72.まさかの絵本ループ

 ヘンリック様を玄関で見送り、私とレオンは欠伸をした。よく家族の欠伸に釣られると聞くけれど、本当だったわ。レオンが先に欠伸をしたら、我慢できずに出てしまったの。レオンを抱いていたので、手で隠せなかった。


 こっそりとレオンの陰で欠伸したけれど……フランクは見なかったフリ。ベルントは何か言いたそうで、侍女二人はくすくす笑っていた。


 仕方ないのよ。二人とも寝不足なんですもの。当たってほしくない予想ほど当たるもので、レオンは夜中に目を覚ました。気分が高揚しているのか、部屋を走り回る。こういう時は放っておくのが一番と、ただ見守って手を出さなかった。


 しばらくしたら満足したようで、紅潮した顔で戻ってくる。その手には絵本を掴んでいた。まさか……この時間から?


「おかしゃま、ほん!」


「今は夜中ですもの、明日にしましょうね」


 子供が目を覚ますと、母親は自然と起きてしまう。本能なのかしらね。何現象と呼ぶのか知らないけれど、無視して眠るのも難しかった。だから言い聞かせて我慢してもらおうと思ったのだけれど、レオンは嫌だと訴える。


 ダメなものはダメ、そう教えるのも必要だわ。でも……レオンはまだ甘えることを覚えたばかり。いま我慢させたら、また甘えられなくなるかも。ぐらぐら揺れる天秤は、甘やかす方角へ倒れた。


「わかったわ、この本だけよ」


「うん」


 嬉しそうにベッドによじ登り、いそいそと私の膝を目指す。ベッドヘッドのクッションに背を預け、レオンを抱き寄せた。膝の上でご機嫌のレオンに、絵本を読み聞かせる。


 悪い魔女がお姫様を連れ去り、隣の国の王子様が救出に向かう。ここまではよくある物語だけれど。倒された悪い魔女が、実はお姫様のお母さんだった……。どうしよう、なんでこんな重い内容を絵本にしたのよ。着地点が読めないわ。


 魔女に縋って泣くお姫様の涙で、悪い魔法が解けたお母さんと抱き合うシーンで終わる。めでたし、めでたし? この絵本の作者は変わり者だと思うわ。


 絵が可愛らしい分だけ、内容の重さが気になる。読み聞かせる私の方がドキドキしたもの。お母さんが亡くなった場面で終わりだったら、最悪のバッドエンドになるところだった。

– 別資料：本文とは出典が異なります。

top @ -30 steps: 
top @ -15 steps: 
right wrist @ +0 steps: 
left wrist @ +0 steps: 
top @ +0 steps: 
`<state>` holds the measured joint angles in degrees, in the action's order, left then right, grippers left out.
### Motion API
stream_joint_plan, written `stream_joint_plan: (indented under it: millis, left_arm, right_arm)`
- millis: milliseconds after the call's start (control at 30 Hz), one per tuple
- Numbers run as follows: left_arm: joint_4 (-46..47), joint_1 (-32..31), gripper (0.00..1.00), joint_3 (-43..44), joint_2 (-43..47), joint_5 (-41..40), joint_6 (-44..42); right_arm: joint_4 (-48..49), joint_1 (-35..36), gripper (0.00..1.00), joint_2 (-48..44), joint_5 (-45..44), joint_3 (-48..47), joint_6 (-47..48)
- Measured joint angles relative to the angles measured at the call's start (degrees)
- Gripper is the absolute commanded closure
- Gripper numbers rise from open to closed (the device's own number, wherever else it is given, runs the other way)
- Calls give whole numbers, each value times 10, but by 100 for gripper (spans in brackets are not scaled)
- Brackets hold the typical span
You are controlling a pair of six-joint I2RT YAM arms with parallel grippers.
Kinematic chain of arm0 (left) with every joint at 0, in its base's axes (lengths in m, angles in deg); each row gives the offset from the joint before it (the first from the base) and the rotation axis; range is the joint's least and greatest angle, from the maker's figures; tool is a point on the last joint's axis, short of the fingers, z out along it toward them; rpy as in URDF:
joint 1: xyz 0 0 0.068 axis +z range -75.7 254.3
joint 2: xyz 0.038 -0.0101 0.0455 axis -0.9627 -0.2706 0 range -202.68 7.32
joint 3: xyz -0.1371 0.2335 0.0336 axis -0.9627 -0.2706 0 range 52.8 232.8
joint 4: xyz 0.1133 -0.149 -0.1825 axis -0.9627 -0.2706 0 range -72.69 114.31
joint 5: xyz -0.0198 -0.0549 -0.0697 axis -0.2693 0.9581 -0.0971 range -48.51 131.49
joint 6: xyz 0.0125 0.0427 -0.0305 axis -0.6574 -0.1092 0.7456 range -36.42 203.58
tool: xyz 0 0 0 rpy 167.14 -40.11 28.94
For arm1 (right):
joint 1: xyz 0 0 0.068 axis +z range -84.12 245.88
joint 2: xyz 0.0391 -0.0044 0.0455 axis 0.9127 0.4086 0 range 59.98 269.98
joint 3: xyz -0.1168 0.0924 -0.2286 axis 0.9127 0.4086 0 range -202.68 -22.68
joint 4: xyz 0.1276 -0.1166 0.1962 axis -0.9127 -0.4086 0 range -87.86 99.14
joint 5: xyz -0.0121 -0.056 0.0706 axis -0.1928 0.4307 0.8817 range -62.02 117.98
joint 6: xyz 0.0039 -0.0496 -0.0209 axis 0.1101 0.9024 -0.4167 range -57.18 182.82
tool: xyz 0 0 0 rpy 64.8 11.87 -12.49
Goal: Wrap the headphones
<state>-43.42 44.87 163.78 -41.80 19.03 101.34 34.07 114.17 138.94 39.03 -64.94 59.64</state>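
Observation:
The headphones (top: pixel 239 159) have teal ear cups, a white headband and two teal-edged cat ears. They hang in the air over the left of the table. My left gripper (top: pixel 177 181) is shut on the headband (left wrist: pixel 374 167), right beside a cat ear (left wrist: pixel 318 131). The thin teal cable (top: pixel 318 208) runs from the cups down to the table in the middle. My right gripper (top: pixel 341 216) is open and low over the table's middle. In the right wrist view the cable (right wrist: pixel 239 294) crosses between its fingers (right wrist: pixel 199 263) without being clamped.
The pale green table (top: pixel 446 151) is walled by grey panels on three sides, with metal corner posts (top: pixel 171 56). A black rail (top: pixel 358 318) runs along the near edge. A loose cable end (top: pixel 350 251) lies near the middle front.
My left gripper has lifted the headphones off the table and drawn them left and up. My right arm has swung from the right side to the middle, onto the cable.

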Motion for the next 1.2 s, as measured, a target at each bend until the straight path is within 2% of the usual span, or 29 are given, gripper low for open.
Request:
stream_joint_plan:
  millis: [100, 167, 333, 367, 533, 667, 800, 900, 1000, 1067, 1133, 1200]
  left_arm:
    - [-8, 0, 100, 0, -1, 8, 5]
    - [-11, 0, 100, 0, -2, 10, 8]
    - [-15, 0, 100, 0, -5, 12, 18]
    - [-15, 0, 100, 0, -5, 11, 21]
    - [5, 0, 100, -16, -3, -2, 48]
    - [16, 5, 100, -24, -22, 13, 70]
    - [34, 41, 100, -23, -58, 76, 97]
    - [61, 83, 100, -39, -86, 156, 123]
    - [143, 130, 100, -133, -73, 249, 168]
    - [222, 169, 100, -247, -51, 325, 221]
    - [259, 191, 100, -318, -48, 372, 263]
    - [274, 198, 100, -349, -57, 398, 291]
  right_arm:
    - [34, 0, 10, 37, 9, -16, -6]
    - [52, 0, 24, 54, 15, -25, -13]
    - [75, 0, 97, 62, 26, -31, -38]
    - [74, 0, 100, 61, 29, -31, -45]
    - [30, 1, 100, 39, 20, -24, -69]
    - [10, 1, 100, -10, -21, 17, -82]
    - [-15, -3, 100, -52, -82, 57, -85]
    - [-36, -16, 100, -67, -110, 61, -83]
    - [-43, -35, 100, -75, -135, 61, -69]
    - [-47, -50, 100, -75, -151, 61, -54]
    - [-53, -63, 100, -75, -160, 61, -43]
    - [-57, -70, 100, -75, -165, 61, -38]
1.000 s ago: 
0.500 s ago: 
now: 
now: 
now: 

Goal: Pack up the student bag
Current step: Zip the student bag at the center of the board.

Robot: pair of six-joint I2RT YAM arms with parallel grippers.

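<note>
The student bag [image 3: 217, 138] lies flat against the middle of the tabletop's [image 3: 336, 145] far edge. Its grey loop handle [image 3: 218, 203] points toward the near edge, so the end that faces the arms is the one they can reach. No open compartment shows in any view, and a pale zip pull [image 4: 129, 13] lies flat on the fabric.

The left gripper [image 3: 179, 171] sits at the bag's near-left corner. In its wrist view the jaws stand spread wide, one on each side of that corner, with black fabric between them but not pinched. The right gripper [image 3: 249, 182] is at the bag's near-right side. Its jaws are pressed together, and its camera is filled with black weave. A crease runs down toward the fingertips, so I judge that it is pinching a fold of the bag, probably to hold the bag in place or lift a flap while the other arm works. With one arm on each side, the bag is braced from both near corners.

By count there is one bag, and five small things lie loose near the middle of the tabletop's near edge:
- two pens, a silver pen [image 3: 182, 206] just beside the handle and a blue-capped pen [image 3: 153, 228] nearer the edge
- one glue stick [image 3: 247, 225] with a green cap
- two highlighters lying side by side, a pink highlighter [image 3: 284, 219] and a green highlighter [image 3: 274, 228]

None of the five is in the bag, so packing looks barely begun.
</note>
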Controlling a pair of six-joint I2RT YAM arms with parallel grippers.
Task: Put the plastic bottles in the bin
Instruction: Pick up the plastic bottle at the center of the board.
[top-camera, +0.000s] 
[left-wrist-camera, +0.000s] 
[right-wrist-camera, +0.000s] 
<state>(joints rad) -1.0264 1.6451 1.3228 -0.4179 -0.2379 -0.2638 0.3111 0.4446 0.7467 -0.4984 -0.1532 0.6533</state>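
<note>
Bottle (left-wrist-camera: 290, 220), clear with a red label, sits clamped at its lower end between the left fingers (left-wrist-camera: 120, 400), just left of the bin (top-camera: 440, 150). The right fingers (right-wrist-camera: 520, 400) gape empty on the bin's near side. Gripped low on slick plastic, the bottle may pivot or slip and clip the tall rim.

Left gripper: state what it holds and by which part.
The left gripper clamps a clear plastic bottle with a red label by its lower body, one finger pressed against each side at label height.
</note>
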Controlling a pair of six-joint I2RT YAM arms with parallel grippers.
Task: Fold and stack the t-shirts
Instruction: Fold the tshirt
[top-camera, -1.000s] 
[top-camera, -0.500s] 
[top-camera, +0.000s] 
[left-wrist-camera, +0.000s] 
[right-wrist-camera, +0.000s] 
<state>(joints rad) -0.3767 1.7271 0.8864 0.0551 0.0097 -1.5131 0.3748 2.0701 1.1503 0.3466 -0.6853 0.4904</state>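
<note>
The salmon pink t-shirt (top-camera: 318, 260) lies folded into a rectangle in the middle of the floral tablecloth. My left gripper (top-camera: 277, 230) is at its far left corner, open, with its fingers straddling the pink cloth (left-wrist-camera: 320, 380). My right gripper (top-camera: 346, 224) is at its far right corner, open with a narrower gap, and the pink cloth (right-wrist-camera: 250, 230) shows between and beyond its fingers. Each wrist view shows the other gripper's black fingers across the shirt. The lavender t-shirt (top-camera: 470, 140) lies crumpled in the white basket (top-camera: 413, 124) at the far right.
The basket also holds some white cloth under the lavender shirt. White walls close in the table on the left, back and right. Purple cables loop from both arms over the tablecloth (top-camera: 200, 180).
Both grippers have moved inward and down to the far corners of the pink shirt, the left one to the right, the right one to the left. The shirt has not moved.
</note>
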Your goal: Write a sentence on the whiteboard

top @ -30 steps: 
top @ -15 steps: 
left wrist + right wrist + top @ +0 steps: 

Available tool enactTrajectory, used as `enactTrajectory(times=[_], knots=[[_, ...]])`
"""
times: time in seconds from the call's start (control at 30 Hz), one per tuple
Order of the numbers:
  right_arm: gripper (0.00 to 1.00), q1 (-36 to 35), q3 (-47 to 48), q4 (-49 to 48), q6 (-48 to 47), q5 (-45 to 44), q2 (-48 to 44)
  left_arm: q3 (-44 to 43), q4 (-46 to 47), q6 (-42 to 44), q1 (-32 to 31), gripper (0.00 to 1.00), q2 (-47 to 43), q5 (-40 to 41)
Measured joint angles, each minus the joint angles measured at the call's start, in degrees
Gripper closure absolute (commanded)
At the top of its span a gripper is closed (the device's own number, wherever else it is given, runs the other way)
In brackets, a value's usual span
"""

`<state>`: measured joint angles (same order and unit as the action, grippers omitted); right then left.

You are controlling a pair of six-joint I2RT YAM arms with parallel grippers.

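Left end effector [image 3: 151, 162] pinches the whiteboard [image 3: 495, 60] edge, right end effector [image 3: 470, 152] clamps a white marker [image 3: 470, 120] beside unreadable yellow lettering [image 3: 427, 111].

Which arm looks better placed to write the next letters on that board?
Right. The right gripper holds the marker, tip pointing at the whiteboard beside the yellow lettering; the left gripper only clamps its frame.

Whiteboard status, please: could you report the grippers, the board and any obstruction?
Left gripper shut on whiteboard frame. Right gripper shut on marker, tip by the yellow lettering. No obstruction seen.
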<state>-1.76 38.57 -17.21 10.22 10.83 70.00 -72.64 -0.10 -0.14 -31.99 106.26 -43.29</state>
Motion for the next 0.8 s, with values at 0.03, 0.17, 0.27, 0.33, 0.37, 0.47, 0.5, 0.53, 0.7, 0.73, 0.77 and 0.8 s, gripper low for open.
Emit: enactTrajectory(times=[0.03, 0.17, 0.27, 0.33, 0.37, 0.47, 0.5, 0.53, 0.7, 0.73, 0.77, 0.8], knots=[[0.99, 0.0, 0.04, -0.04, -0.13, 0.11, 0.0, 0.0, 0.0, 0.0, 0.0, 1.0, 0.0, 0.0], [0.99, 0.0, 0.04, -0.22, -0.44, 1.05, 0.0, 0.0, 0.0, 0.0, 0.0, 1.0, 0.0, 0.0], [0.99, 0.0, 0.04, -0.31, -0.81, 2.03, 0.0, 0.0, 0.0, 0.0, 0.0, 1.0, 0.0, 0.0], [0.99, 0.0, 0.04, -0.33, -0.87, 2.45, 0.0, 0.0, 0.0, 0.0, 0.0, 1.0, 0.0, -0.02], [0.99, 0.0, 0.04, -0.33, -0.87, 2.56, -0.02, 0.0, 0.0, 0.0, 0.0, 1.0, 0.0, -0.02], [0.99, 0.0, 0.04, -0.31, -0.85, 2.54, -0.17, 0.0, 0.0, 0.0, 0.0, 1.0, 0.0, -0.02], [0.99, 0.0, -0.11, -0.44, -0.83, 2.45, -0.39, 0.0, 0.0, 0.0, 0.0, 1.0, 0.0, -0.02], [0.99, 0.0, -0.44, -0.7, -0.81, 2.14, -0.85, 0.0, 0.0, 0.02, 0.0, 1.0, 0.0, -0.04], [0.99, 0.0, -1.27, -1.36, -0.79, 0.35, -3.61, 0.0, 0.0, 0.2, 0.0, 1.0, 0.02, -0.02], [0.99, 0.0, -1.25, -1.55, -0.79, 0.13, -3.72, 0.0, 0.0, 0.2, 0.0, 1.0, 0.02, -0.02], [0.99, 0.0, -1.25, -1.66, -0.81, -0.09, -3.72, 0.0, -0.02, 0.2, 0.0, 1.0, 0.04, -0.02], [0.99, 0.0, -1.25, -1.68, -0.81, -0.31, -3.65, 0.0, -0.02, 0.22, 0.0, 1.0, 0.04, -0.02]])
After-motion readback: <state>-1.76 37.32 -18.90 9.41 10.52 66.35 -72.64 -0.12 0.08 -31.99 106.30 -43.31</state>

 読み終えたので本を閉じれば、レオンは次の本を引っ張った。


「ダメよ、この本だけでしょう?」


 決めた通りにしましょうね。そう伝えたら、レオンは少し考え込んだ。満面の笑みで、読み終えた本を開く。


「もっかい」


「……え?」


「もっかい、おかしゃま」


 ご機嫌で促すレオンの中で、この本なら何回でもルール違反ではないと認識されたみたい。この本は読んだでしょうと伝えても、この本はいいのと返される。


 私が思っているより、レオンは賢いわ。次は「一回だけよ」と読む約束をしなくては……そう心に決めて、あらすじを暗記するほど読まされた。


「散歩したかったけれど、お昼寝の時間と交換しましょう」


 本当は寝ないで我慢した方がいいのだけれど……ちょっと無理そう。